My daughter is younger than your's. She's in high school. She got totally stressed out with school and friends and had to be hospitalized again. I feel for them and for all of us too. It can feel so defeating and draining. What kind of support network do you have? I attend NAMI and Al Anon. I also have a wonderful husband, therapist and supportive friends. I plan date nights with my hubbie, see my girlfriends and spend one on one time with my son. The only advice I have is try and get in self care. Loving someone with bpd can be so draining. You deserve to take good care of yourself too. All my best!
Hope and Cats,
College is triggering for emotionally stable kids, that’s why I’m also so interested when people share here that their BPD child successfully made it through. I remember being paralyzed with fear and doubt when I’d have to write abstract type papers in college. The freedom given in those instances was just too much.

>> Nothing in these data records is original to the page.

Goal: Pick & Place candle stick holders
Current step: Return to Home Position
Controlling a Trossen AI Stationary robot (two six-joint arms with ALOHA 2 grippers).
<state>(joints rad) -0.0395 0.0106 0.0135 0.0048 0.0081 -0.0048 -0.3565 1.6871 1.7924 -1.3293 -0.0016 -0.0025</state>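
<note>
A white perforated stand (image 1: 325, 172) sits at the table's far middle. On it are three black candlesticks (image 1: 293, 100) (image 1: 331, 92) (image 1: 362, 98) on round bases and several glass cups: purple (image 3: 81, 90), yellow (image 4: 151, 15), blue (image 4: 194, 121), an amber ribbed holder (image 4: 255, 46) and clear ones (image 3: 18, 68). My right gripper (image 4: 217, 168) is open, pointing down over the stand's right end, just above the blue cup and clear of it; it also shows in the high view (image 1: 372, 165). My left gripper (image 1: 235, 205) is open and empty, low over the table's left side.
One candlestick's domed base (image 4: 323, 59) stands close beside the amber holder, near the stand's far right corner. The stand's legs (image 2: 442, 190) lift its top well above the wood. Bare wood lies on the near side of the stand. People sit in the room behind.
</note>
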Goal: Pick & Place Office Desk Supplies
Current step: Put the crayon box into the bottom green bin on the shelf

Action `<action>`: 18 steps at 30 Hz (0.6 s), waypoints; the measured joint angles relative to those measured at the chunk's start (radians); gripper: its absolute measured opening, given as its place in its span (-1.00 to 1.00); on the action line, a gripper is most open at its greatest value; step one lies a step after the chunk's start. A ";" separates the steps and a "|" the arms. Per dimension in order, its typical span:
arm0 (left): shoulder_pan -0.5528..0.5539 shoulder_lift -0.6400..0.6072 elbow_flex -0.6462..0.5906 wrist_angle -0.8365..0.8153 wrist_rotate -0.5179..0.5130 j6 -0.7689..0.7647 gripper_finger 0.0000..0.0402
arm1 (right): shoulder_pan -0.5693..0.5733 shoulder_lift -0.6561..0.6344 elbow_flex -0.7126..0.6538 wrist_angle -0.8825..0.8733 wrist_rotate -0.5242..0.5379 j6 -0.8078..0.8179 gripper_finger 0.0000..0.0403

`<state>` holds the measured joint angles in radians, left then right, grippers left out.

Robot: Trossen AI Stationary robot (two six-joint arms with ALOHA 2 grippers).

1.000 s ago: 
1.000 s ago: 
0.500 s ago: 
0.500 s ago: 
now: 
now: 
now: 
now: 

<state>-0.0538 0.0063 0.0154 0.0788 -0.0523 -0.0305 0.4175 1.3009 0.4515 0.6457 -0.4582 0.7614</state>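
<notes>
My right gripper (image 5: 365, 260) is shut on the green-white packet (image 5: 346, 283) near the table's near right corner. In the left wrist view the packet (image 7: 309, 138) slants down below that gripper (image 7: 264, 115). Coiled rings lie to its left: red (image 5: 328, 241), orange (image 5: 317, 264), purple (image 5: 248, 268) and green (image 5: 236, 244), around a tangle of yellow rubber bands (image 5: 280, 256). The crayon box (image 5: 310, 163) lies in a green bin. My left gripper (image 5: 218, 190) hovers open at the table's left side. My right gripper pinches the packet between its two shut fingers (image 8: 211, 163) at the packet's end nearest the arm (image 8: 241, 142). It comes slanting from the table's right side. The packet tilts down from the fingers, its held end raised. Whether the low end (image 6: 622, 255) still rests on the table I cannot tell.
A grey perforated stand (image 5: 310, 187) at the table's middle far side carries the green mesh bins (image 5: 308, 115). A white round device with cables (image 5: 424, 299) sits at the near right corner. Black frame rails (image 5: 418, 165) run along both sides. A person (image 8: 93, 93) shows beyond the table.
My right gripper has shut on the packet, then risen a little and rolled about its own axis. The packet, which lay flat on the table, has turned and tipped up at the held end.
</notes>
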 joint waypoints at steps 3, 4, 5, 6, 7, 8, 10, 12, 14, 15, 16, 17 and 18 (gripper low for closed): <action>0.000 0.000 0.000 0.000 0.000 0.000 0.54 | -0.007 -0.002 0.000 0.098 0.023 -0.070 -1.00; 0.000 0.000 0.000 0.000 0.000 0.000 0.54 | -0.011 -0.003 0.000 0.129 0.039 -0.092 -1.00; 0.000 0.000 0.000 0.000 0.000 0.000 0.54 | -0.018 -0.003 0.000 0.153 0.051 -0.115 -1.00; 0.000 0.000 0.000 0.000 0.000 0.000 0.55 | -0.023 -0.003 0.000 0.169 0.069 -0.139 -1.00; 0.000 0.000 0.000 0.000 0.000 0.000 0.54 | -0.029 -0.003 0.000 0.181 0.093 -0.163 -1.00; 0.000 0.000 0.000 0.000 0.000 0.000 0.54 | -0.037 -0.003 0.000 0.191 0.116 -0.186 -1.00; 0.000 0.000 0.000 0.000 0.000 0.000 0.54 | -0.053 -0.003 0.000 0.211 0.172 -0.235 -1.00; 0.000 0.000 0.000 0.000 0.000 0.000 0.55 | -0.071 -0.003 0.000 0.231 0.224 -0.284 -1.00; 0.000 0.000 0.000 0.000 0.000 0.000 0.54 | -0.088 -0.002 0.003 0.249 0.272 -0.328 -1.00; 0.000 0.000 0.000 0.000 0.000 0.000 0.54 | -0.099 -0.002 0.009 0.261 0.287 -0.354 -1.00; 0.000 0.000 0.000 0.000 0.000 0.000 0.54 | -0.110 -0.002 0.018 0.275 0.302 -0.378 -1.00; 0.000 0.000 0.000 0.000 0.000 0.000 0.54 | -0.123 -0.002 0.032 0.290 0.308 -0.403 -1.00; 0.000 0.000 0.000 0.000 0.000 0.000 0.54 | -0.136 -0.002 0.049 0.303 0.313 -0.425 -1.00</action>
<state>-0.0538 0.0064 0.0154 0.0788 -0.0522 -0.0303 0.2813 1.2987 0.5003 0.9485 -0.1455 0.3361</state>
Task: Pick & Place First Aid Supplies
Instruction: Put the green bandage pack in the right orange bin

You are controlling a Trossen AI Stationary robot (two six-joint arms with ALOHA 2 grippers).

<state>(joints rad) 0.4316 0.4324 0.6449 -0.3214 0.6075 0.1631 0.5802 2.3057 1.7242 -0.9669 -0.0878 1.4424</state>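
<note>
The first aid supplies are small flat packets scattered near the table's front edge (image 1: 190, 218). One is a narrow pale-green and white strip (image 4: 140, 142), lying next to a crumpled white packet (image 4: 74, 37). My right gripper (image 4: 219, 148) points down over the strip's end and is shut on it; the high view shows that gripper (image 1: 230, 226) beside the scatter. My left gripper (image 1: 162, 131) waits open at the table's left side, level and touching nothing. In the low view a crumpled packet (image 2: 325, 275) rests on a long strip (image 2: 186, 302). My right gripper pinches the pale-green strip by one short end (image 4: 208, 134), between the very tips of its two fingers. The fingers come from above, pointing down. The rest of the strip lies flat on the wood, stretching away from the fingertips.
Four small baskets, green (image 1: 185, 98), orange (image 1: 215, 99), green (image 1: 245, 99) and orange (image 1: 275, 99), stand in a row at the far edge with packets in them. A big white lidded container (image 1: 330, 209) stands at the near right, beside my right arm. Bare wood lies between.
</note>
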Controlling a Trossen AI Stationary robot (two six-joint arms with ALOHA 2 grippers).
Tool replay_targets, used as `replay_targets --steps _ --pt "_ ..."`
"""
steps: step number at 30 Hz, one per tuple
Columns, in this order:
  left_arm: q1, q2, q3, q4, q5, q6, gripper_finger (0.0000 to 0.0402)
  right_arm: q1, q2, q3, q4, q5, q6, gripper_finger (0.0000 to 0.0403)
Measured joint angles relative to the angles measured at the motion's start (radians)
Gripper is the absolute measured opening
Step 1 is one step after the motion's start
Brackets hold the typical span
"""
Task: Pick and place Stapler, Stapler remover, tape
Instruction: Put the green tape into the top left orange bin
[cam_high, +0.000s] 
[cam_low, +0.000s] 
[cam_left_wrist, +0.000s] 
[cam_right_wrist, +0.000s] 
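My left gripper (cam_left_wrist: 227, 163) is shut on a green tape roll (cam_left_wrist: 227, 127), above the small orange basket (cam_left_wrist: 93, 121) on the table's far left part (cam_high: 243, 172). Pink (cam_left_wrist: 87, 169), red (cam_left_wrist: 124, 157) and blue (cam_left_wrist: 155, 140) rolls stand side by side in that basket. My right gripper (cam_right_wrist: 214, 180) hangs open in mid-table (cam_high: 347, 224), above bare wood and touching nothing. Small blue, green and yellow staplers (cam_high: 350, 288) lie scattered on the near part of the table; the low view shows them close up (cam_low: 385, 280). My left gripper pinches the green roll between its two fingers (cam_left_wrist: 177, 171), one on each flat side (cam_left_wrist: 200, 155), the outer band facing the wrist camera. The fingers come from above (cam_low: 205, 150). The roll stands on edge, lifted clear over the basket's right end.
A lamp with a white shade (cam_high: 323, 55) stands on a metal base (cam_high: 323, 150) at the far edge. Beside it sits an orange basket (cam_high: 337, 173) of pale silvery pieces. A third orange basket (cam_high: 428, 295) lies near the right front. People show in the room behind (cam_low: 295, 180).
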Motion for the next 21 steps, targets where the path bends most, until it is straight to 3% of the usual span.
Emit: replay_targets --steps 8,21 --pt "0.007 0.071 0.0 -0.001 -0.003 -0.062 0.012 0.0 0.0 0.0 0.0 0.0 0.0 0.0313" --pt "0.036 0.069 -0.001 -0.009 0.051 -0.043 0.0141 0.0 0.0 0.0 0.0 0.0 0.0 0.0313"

I did much better with research papers that just required putting together facts.
My DD19 just skipped a Capstone writing assignment because she “forgot how to ALA format”. Just mind boggling bc she can/does find information on any topic under the sun thsts she’s interested in, but could google “what is ALA format”?

This is straight out of “Loving Someone with BPD” where Dr. Manning discusses “Apparent Competence” where by all appearances they should have mastered a skill (they may even believe they have), but they have not and they don’t know how to gain mastery of this skill at this later point in life.

Does any of this resonate?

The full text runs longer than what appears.